> _About this exercise_
Give every line of the listing word for word, beginning at the first and including the line with "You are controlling" as the last.

##########

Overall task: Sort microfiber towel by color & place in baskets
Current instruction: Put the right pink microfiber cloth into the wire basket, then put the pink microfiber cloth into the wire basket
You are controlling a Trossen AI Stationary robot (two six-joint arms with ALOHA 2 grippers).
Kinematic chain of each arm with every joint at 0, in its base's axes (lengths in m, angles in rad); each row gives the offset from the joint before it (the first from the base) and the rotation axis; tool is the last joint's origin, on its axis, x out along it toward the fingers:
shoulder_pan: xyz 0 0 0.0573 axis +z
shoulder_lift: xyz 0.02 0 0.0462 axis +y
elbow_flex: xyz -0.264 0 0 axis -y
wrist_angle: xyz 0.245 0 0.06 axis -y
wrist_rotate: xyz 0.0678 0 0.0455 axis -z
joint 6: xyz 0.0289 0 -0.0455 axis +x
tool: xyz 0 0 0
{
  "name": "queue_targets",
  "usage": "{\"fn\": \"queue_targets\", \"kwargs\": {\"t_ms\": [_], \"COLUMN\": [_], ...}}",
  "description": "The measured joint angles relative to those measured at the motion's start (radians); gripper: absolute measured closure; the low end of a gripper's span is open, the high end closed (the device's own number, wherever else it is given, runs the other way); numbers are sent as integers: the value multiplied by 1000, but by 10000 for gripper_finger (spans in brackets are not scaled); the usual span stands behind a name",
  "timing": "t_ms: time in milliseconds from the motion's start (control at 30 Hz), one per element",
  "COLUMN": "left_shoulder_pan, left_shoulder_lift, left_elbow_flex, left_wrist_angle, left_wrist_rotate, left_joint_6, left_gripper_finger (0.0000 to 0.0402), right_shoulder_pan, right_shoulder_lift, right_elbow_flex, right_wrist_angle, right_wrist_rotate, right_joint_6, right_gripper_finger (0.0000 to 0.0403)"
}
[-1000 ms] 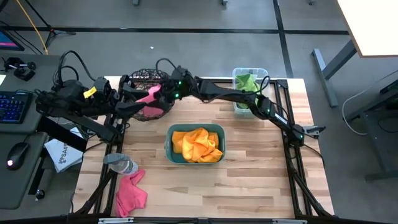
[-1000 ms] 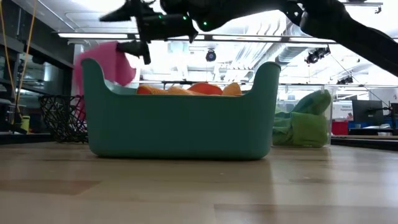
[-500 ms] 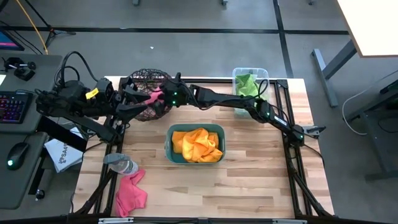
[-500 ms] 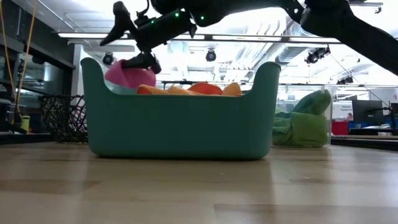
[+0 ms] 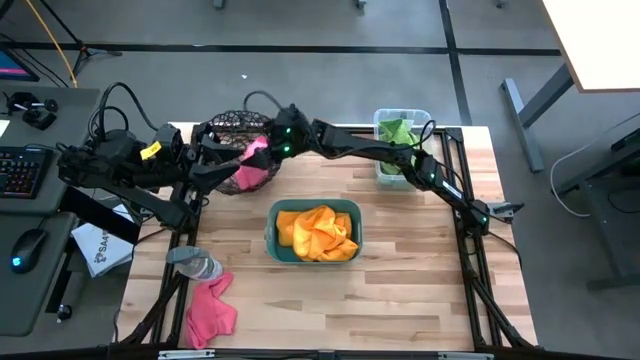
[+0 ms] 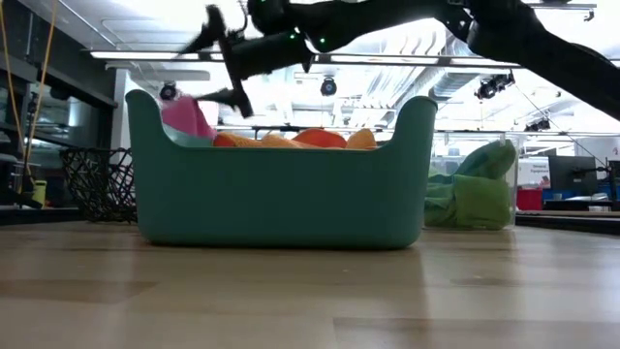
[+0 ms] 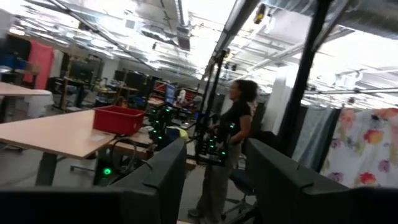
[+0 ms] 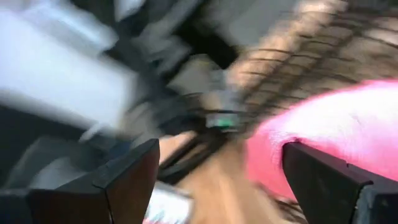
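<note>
My right gripper (image 5: 272,148) (image 6: 221,63) is open above the right side of the round wire-mesh basket (image 5: 228,140). A pink towel (image 5: 255,165) (image 8: 336,137) sits bunched just below it at the basket's right near side. I cannot tell whether it lies inside or over the rim. The teal tub (image 5: 272,222) holds orange towels (image 5: 315,232). The clear bin (image 5: 383,172) holds green towels (image 5: 396,133). A second pink towel (image 5: 210,310) lies on the table's near left corner. My left gripper (image 5: 205,168) (image 7: 214,180) waits open beside the basket's left side.
A clear bottle (image 5: 195,265) lies on its side just beyond the near pink towel. A white printed packet (image 5: 100,245) sits off the table's left edge. Bare wood lies right of the tub and along the near edge. A person (image 7: 227,155) stands in the room beyond.
My right gripper carried the pink towel down toward the wire-mesh basket, tipped, and let it go. The towel, which hung from the fingers a second ago, now sits bunched at the basket. The gripper has drawn back a little, up and toward the right.
</note>
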Motion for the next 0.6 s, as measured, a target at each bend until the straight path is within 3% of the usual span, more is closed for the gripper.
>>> {"fn": "queue_targets", "kwargs": {"t_ms": [33, 67, 167, 200, 300, 333, 467, 600], "left_shoulder_pan": [0, 0, 0, 0, 0, 0, 0, 0], "left_shoulder_lift": [0, 2, 7, 9, 13, 16, 28, 43], "left_elbow_flex": [0, 0, 0, 0, 0, 0, 0, 0], "left_wrist_angle": [3, 6, 19, 26, 31, 31, 39, 31], "left_wrist_rotate": [-10, -23, -48, -57, -67, -68, -70, -78], "left_joint_6": [0, 0, -8, -19, -25, -26, -25, -72], "left_gripper_finger": [245, 245, 245, 245, 245, 245, 245, 245], "right_shoulder_pan": [-6, -6, 1, 3, -9, -10, -13, -30], "right_shoulder_lift": [0, -4, -18, -17, -10, -10, -8, -24], "right_elbow_flex": [0, 2, 2, 2, 1, 1, 0, 2], "right_wrist_angle": [31, 38, -27, -27, -24, -32, -66, -27], "right_wrist_rotate": [-57, -44, 186, 183, -120, -174, 42, -18], "right_joint_6": [-29, -33, 97, 94, 11, -3, 84, 5], "right_gripper_finger": [77, 77, 77, 77, 77, 77, 77, 77]}}
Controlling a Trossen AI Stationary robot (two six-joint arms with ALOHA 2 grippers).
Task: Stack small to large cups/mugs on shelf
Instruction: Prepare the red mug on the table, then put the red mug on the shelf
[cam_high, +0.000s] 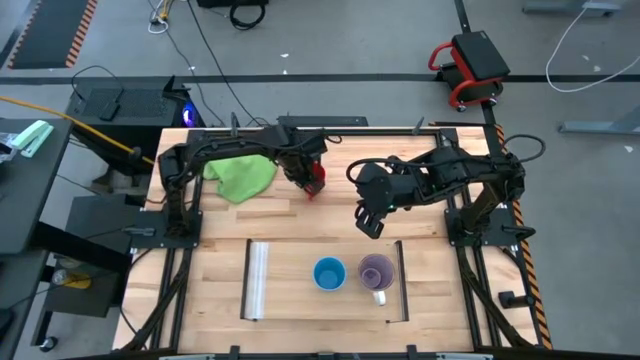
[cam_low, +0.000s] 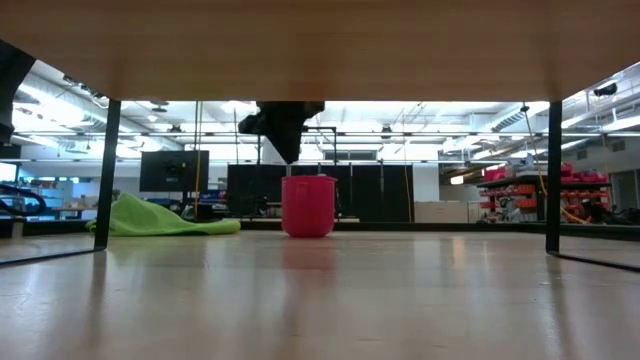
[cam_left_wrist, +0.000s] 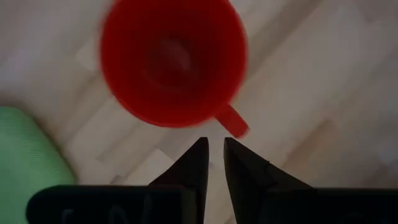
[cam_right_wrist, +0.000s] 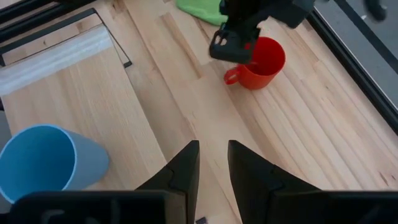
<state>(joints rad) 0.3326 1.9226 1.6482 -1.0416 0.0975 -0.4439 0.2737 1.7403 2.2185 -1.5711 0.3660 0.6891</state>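
Left gripper (cam_left_wrist: 215, 152) hangs over the red mug (cam_high: 315, 178), fingers a narrow slit apart just off its handle, gripping nothing. Right gripper (cam_right_wrist: 213, 157) likewise nearly closed and empty, between the mug and the shelf (cam_high: 300, 300). Mug upright on the tabletop (cam_high: 220, 250), green cloth (cam_high: 241, 175) beside it; light-blue cup (cam_high: 329, 273) and purple mug (cam_high: 377, 270) stand on the shelf.

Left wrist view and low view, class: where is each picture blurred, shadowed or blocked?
Left wrist view: the red mug is soft-edged and blurred, while the left hand below it looks sharp. Low view: a wooden underside fills the top, the bright room backlights the dark left hand above the mug, and the table shows a faint sheen.
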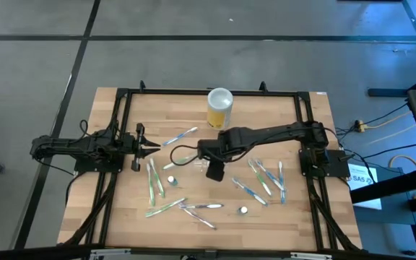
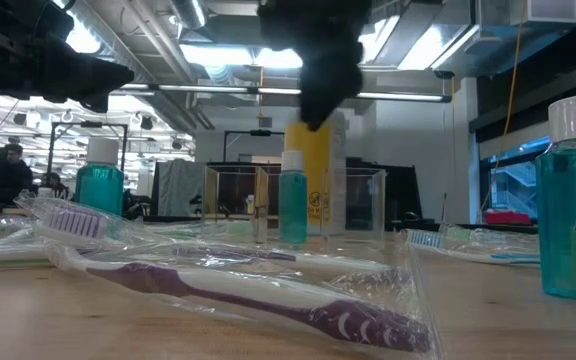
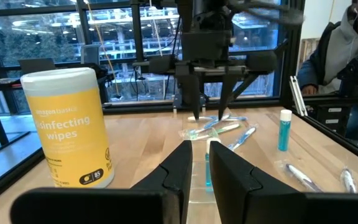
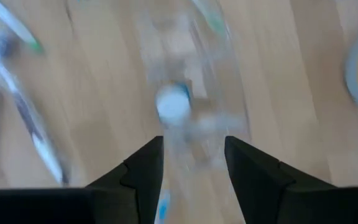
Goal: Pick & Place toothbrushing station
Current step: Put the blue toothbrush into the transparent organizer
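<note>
While the left gripper [image 1: 154, 149] waits low at the table's left side, fingers nearly together and empty, the right arm reaches across the centre, its right gripper [image 1: 197, 160] pointing down with fingers parted above the small clear see-through plastic container [image 2: 298, 205]. Standing inside that container is a little teal bottle with a white cap [image 2: 292, 196]. Behind it stands a yellow cylindrical wipes canister [image 1: 219, 107].
</note>
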Tool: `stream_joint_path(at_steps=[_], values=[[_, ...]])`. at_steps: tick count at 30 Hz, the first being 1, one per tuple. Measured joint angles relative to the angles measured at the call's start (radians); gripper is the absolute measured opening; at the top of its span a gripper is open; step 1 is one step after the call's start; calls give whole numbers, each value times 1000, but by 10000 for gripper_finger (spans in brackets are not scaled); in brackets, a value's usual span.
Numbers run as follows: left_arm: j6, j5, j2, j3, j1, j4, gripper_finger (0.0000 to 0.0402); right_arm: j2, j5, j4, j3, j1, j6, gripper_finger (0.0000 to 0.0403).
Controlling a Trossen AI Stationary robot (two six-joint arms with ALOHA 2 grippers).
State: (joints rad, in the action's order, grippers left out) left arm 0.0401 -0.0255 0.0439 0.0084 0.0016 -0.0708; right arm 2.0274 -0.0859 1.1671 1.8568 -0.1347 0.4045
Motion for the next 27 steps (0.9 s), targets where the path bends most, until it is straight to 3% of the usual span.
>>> stream_joint_path(at_steps=[7, 14, 22, 27], values=[[19, 0, 0, 0, 0, 0, 54, 0, 0, 249, 98, -39, 115, 160], [26, 0, 0, 0, 0, -3, 53, 0, -7, 402, 107, -65, 154, 143], [26, -14, 0, 0, 0, -16, 52, -29, -70, 403, 105, -108, 116, 139], [25, -18, 0, 0, 0, -16, 54, -114, -127, 403, 60, -147, 116, 139]])
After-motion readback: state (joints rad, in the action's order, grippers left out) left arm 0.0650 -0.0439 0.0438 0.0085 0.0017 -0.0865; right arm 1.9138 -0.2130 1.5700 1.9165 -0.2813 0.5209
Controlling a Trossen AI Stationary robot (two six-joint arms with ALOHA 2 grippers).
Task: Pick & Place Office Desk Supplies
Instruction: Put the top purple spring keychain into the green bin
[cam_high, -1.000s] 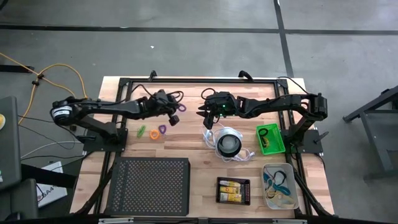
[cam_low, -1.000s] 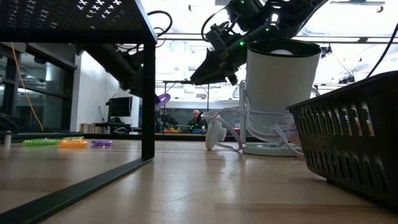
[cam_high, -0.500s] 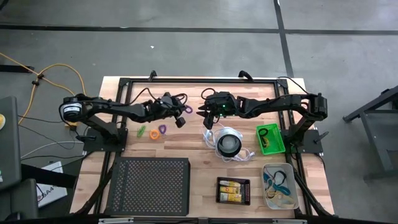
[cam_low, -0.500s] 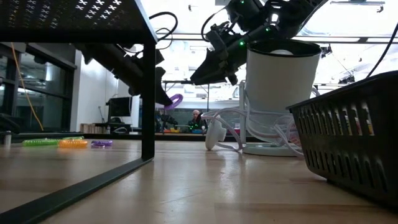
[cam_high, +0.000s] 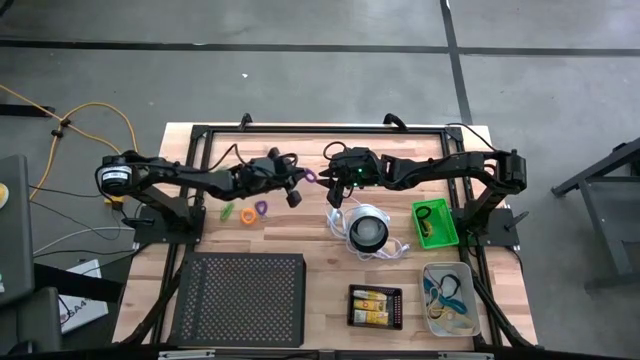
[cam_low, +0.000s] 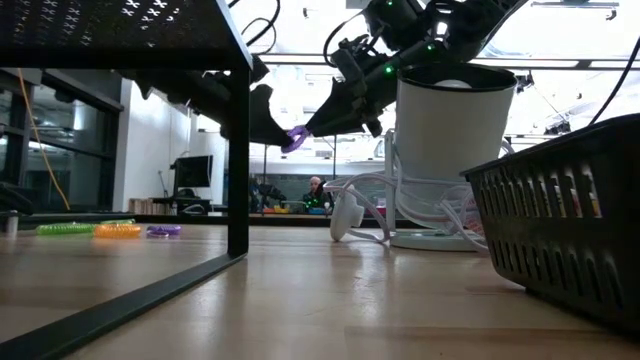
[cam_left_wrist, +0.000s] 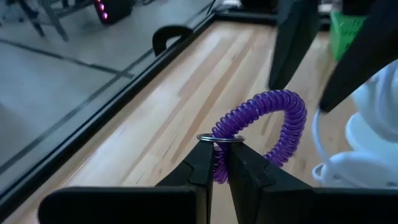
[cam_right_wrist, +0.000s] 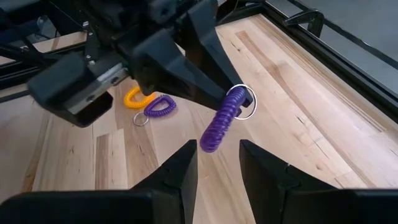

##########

> _Written answer_
Overall task: Sort microfiber towel by color & place in baskets
Current instruction: Put the right pink microfiber cloth into the wire basket, then put the pink microfiber cloth into the wire basket
You are controlling a Trossen AI Stationary robot (two six-joint arms with ALOHA 2 grippers).

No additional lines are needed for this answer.